With the line that contains "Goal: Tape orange" as the first line, output exactly every line through the end of the material.

Source material:

+ + + +

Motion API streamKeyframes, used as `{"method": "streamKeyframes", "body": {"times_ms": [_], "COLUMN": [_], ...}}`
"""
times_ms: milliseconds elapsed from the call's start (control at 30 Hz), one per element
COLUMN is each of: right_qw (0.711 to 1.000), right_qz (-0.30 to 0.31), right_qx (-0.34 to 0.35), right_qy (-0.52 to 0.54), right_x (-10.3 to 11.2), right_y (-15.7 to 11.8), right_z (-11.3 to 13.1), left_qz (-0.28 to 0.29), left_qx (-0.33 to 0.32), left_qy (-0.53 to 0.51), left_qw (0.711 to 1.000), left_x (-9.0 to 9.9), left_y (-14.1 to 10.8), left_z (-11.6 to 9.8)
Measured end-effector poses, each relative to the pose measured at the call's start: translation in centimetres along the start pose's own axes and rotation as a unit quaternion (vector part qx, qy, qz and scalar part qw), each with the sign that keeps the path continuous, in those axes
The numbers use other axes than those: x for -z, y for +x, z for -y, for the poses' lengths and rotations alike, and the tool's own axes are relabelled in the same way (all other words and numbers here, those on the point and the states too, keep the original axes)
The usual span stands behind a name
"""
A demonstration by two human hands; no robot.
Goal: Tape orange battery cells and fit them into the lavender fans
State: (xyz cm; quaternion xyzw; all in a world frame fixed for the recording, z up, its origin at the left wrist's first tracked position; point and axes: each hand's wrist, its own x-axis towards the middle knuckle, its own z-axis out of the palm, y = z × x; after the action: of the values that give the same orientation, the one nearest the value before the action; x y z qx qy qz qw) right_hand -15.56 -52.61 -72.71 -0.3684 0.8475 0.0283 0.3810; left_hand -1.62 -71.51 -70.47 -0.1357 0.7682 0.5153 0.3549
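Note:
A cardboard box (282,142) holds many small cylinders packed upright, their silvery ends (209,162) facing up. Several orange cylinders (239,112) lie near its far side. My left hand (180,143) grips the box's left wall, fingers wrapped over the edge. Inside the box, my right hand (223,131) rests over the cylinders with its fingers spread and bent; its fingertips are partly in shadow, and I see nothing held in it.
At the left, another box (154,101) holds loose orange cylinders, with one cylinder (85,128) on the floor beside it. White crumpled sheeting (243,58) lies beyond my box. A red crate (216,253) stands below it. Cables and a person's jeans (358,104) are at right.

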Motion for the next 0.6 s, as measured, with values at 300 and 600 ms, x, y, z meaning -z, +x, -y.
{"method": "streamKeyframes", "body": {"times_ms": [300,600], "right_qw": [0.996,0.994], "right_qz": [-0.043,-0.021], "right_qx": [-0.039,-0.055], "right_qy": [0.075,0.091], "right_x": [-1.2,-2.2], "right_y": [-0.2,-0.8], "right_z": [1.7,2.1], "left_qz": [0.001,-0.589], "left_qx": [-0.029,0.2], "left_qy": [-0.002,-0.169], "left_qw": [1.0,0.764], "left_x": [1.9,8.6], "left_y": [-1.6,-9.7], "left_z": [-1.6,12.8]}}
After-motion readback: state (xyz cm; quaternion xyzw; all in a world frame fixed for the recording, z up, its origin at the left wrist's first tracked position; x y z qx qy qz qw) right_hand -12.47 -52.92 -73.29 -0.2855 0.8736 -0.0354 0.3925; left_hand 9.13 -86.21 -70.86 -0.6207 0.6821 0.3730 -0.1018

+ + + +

The answer:
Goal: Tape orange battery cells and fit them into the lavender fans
State: (xyz cm; quaternion xyzw; all in a world frame fixed for the recording, z up, its origin at the left wrist's first tracked position; point and axes: each hand's wrist, its own x-axis towards the middle knuckle, its own z-axis out of the palm, y = z × x; after the action: of the values that give the same orientation, the one nearest the value before the action; x y z qx qy qz qw) right_hand -15.56 -52.61 -72.71 -0.3684 0.8475 0.0283 0.3810; left_hand -1.62 -71.51 -70.47 -0.1357 0.7682 0.5153 0.3549
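Note:
A cardboard box (282,142) holds many small cylinders packed upright, their silvery ends (209,162) facing up. Several orange cylinders (239,112) lie near its far side. My left hand (180,143) grips the box's left wall, fingers wrapped over the edge. Inside the box, my right hand (223,131) rests over the cylinders with its fingers spread and bent; its fingertips are partly in shadow, and I see nothing held in it.
At the left, another box (154,101) holds loose orange cylinders, with one cylinder (85,128) on the floor beside it. White crumpled sheeting (243,58) lies beyond my box. A red crate (216,253) stands below it. Cables and a person's jeans (358,104) are at right.
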
Motion for the next 0.6 s, as measured, with values at 300 and 600 ms, x, y, z meaning -z, +x, -y.
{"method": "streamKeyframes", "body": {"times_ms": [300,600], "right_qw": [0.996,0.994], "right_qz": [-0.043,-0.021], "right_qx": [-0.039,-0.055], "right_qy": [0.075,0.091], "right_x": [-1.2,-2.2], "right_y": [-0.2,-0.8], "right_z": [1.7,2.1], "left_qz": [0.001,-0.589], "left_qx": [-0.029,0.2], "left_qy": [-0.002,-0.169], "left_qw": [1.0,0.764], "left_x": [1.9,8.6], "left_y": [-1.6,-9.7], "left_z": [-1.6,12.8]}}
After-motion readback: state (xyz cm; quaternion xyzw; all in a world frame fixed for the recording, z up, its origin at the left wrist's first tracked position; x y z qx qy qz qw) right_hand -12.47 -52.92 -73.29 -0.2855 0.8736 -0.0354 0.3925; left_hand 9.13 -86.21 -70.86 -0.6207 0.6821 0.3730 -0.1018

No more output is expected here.